In month-on-month terms inflation was at 0.1% in August compared to 0.4% a month before.
“This is the lowest inflation print since April 2021 when the rate was also 4.4%. Lower annual rates were recorded for several product groups, most notably transport, housing, and restaurants and hotels. In contrast, inflation for food and non-alcoholic beverages and alcoholic beverages & tobacco edged higher in August,” Stats SA said.
The data released will be music to the South African Reserve Bank’s Monetary Policy Committee, giving them leeway to finally decide on a reduction of the repurchase rate later today.
This is the first time since April 2021 that inflation has come in below the SARB’s 4.5% target.
Reza Hendrickse, portfolio manager at PPS Investments, said, “Housing and Utilities, which account for a quarter of the CPI basket was the largest contributor to inflation, adding 1.1%. Among its underlying components, the largest price increase came from electricity, which has gone up 11.5% over the past year.
“The Miscellaneous Goods and Services category (14.8% of the CPI basket), remains a significant contributor to current inflation, contributing 1.0% this period.
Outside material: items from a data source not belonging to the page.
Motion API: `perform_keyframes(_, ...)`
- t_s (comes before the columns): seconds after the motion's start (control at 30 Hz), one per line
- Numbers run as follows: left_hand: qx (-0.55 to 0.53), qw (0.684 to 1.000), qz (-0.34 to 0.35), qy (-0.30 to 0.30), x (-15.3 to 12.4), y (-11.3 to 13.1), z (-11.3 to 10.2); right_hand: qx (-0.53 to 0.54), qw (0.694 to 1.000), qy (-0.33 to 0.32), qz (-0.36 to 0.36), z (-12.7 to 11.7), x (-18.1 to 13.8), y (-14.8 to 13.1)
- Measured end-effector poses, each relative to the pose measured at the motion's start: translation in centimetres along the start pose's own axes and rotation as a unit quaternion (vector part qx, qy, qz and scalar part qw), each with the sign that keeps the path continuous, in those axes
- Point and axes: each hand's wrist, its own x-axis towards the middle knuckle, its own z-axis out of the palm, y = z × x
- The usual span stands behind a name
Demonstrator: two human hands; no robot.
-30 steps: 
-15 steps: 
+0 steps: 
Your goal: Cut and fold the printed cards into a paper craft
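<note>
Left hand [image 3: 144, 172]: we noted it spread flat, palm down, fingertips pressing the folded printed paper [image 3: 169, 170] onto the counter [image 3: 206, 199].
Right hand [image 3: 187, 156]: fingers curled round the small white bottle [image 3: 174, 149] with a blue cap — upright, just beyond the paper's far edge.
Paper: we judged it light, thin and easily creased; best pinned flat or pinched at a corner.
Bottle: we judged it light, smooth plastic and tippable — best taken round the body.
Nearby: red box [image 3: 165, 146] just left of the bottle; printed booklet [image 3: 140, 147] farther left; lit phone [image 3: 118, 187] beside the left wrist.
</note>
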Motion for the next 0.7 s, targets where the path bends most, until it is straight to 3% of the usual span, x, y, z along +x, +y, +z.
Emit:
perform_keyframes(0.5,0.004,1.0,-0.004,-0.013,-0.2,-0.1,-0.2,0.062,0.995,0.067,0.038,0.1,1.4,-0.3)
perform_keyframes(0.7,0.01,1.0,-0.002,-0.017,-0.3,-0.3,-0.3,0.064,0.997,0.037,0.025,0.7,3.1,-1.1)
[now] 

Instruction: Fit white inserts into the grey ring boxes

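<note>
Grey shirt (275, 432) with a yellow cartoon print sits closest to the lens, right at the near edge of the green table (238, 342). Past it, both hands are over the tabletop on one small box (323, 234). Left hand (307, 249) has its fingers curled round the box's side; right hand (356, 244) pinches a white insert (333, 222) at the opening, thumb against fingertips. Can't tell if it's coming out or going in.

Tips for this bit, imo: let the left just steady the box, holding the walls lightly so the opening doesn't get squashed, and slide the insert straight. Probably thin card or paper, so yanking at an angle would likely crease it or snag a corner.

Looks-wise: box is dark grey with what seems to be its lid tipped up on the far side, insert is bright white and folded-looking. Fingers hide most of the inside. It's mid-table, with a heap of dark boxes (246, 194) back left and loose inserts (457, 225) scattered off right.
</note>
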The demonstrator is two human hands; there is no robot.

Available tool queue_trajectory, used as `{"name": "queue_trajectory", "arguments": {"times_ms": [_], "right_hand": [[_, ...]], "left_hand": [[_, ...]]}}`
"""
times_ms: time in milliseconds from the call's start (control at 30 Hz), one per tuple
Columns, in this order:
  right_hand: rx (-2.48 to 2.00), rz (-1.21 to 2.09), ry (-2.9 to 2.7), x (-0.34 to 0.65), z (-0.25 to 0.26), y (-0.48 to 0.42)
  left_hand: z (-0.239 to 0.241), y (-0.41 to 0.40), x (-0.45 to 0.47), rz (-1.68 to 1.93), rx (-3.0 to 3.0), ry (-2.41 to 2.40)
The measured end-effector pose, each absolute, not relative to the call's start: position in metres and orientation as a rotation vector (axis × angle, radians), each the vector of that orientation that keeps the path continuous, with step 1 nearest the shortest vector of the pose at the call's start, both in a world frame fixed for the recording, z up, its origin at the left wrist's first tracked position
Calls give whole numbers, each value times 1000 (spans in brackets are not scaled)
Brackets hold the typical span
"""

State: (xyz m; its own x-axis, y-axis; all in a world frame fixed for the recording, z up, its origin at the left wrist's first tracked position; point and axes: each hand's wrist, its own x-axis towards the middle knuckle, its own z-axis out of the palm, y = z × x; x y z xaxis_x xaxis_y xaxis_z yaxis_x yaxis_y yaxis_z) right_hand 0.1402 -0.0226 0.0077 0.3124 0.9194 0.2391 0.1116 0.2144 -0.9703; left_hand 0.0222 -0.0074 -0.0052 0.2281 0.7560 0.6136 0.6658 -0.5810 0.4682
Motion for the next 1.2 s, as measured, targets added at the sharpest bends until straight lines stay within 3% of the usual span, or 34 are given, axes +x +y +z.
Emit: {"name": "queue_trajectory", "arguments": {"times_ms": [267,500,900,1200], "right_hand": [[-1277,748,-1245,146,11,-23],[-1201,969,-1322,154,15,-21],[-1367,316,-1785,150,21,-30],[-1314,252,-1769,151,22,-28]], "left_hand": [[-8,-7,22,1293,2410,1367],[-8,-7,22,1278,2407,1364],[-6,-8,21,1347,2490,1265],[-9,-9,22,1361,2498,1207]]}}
Food and Transport, which together make up 31.5% of the CPI basket, contributed a combined 1.3% to annual CPI inflation, but encouragingly price pressures in both categories having eased substantially.”
Hendrickse said that looking ahead, the current rate of inflation should offer the SARB some peace of mind.
“Although they are still concerned that inflation expectations remain elevated, there is now less argument for maintaining above-neutral rates. The market expects both the US Fed and the SARB to cut rates this month, joining the growing cohort of global central banks that have already eased policy this year.
“The debate now revolves around the pace and magnitude of future rate cuts, which ultimately will help support economic growth going forward,” Hendrickse added.
Further good news for consumers was that fuel prices continued to trend downward, declining for a third consecutive month.
The fuel index dipped by 0,5% month-on-month, slowing the annual rate to 1,8%. Motorists using inland 95-octane petrol paid 15c less per litre in August (R23.11) compared with July (R23.26).
“Diesel followed a similar trend, with motorists enjoying a fourth consecutive cut. The average price for a litre of diesel was R23.23 in August compared with R23.35 the month before. Transport’s influence on overall inflation has waned since mid-2022, when it was the biggest factor behind the rise in the cost of living.
“It accounted for 44% of overall inflation in July that year. Fast forward to August 2024, transport accounted for 9%, placing it behind other major contributors such as housing and utilities and food and NAB. In August, housing and utilities accounted for a quarter of the total inflation rate,” Stats SA said.
Meanwhile, Investec’s Annabel Bishop said that October was currently in line for a further petrol price drop, of about R1.25/litre, mainly on lower international oil prices.
“CPI inflation at 4.4% year-on-year, and expected to average similarly over 2025, will aid South Africa’s MPC decision to cut the repo rate by 25 basis points, as widely expected,” Bishop said.
Frank Blackmore, Lead Economist at KPMG South Africa, said that inflation came in marginally below the target rate of 4.5% and that gives the green light for the Reserve Bank to start its interest rate reduction cycle.
“Consequently, we see for this month the 25-basis point reduction which could even be up to 50 basis points reduction in November, leaving the prime rate around 11%, a lot lower than where we started this year, and that reduction will increase and continue into 2025 from the sustainable level of repo and interest rates is reached,” Blackmore said.